* [Problem statement]: When the line with "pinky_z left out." turns up below, begin repeating exactly, and carry on through the line with "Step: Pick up"; no pictures go into the copy.

* [Records shown]:
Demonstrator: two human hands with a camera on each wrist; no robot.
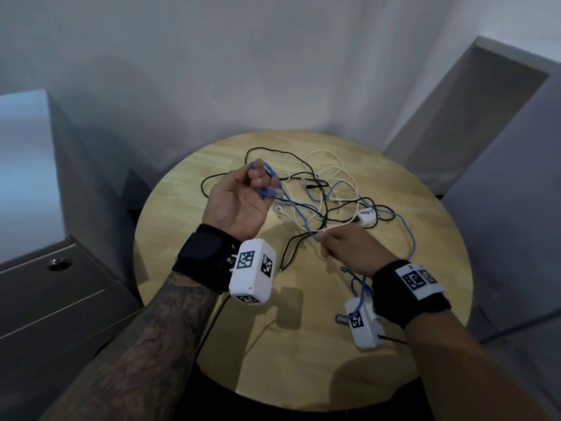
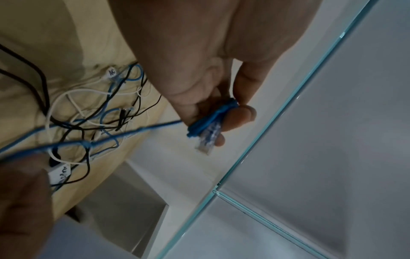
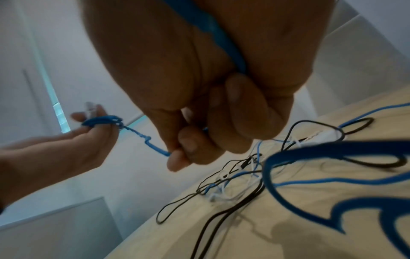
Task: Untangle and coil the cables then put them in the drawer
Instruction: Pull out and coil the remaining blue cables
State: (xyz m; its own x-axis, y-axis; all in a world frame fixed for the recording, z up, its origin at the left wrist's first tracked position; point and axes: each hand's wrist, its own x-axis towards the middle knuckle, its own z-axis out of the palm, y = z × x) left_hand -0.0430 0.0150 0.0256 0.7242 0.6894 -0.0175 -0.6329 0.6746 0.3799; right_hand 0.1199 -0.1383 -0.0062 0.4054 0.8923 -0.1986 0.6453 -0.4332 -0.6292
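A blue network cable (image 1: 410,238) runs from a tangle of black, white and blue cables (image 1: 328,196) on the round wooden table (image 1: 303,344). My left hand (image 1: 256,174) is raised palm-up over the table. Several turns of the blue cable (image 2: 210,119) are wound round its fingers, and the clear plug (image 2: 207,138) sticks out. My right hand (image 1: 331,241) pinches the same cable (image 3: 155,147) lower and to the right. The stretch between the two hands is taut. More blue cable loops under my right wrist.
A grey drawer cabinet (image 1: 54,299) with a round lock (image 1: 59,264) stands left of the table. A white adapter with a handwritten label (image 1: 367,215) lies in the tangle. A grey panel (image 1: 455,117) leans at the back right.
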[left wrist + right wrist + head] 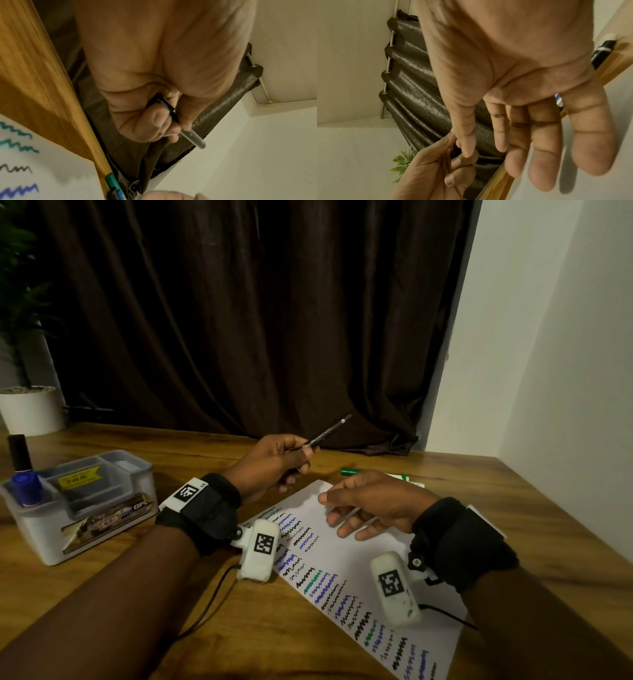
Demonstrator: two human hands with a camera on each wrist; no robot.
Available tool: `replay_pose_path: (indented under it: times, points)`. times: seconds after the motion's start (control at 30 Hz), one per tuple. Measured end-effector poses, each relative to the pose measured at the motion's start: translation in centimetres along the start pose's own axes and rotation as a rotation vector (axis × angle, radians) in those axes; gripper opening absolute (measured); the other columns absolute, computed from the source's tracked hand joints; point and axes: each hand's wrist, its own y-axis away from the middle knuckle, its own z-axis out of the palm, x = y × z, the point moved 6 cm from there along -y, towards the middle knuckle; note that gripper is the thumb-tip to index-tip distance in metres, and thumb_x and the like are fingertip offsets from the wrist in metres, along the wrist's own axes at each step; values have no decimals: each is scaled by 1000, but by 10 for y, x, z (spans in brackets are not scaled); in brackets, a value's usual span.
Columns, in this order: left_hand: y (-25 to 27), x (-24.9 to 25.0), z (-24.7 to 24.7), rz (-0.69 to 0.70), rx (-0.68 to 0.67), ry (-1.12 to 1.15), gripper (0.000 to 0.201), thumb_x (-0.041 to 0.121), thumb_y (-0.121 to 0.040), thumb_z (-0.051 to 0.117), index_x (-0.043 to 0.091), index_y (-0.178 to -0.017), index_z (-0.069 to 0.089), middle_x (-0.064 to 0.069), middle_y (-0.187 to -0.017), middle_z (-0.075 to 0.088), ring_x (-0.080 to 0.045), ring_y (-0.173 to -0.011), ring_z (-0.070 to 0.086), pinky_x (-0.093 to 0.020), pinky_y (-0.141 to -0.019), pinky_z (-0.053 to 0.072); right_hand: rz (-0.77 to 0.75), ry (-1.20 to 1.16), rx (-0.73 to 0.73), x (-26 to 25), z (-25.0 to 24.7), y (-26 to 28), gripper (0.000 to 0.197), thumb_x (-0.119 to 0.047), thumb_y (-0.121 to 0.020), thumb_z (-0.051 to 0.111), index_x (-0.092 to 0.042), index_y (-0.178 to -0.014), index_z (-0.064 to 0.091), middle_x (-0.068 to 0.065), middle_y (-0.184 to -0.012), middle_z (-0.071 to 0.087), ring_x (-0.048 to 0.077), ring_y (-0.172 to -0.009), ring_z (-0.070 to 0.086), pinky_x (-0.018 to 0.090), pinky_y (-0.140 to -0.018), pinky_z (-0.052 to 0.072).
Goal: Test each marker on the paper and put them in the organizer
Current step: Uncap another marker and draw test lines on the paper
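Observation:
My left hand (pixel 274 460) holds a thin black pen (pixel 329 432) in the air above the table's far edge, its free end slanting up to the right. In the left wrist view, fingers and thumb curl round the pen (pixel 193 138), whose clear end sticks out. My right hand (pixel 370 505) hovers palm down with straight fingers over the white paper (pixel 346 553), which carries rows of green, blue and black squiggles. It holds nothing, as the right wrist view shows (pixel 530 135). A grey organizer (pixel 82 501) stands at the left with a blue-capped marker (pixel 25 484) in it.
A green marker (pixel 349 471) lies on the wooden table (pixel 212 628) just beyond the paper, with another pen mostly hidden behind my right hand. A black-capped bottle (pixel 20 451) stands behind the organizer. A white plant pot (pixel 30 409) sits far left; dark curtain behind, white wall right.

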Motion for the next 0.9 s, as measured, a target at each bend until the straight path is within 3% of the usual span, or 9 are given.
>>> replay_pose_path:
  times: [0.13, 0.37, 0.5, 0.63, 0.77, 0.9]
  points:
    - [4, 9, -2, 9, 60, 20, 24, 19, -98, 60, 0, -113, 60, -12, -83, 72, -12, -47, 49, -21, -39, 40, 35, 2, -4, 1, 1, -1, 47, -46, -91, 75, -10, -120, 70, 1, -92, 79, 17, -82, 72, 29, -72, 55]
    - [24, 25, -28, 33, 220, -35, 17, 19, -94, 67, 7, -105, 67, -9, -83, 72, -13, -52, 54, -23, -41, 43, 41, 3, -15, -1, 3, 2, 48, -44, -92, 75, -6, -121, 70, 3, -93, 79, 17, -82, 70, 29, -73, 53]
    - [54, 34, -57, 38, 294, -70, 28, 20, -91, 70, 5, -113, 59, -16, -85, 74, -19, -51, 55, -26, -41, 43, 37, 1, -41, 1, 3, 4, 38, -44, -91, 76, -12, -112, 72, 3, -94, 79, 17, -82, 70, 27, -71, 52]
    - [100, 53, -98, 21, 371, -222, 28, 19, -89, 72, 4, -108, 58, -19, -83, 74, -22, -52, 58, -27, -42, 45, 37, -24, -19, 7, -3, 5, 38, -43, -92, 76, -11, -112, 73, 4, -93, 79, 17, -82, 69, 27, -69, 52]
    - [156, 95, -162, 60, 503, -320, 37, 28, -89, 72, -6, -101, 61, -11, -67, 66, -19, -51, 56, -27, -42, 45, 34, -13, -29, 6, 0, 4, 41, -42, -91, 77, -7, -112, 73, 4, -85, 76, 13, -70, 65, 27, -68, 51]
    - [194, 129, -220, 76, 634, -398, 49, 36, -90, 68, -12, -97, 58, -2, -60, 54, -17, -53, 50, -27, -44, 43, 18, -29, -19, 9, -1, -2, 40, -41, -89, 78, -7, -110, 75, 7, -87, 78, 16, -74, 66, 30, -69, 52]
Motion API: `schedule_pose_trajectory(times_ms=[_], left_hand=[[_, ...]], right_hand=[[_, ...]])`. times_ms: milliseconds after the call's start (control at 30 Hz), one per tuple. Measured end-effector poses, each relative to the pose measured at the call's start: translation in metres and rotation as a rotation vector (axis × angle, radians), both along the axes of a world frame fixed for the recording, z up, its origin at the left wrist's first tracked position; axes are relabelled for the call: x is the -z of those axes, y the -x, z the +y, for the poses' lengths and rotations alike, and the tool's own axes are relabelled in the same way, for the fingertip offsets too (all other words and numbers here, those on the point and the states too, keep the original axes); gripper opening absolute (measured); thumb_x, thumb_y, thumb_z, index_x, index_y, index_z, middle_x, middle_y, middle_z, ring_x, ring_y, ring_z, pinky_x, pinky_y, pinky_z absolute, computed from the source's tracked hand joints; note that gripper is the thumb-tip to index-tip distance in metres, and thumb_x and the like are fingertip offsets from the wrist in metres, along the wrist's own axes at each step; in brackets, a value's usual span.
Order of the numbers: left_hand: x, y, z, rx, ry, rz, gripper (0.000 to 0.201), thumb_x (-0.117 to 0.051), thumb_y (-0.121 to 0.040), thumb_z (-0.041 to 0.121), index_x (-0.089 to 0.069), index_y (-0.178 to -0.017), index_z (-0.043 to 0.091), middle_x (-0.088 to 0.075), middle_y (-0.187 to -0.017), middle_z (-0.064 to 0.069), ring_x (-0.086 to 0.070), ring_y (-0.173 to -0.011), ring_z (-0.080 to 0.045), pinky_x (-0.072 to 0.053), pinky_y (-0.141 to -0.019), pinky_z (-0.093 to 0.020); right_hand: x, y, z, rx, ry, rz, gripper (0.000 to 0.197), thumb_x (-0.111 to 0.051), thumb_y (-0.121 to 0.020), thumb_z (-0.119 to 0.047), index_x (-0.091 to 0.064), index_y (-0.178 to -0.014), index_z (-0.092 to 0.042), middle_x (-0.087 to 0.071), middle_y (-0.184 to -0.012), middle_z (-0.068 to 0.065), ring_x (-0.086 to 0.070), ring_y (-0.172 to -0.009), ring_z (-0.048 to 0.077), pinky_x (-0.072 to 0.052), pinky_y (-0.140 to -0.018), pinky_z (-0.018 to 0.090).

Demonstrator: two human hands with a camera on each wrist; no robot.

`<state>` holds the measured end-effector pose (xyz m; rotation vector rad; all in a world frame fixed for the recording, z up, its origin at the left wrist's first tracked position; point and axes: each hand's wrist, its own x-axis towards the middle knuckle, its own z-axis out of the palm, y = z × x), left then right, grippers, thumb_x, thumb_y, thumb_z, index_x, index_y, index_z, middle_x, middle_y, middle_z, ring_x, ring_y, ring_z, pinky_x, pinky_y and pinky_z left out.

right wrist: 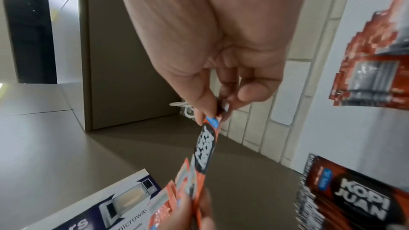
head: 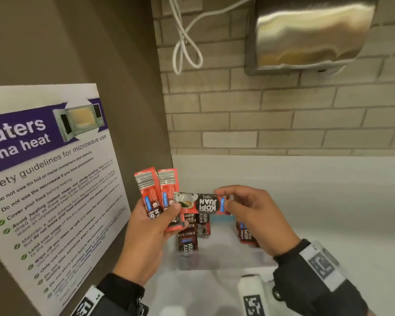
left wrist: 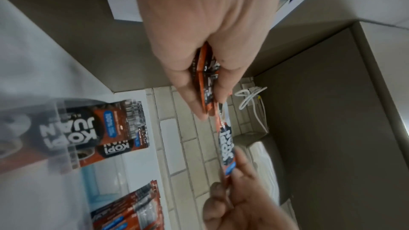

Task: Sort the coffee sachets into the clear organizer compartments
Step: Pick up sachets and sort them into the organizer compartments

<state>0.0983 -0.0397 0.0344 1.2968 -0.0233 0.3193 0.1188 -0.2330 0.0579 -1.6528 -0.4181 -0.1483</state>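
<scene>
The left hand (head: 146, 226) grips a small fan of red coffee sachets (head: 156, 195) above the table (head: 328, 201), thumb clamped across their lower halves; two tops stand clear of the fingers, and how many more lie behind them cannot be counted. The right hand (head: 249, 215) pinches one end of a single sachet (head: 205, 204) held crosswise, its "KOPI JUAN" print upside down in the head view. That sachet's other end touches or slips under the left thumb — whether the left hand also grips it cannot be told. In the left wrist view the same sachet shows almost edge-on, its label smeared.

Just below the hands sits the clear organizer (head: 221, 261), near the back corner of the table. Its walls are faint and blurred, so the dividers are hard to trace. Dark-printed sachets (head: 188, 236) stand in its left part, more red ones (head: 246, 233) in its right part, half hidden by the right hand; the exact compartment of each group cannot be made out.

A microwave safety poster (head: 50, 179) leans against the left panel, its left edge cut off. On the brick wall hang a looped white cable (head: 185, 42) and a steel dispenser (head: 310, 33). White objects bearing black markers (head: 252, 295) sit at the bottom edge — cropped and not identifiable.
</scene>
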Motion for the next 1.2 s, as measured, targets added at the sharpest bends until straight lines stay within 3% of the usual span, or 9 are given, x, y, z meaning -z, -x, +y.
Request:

* [Solution to this task]:
`<state>` holds the measured end-effector pose (xyz m; rotation vector rad; all in a world frame fixed for the recording, z up, its origin at the left wrist's first tracked position; point and axes: each hand's wrist, its own x-axis towards the middle knuckle, its own z-axis out of the palm, y = z × x), left then right, grippers, thumb_x, thumb_y, thumb_z, index_x, index_y, index_z, middle_x, middle_y, middle_z, ring_x, ring_y, ring_z, pinky_x, pinky_y and pinky_z left out.

right wrist: 
head: 
left wrist: 

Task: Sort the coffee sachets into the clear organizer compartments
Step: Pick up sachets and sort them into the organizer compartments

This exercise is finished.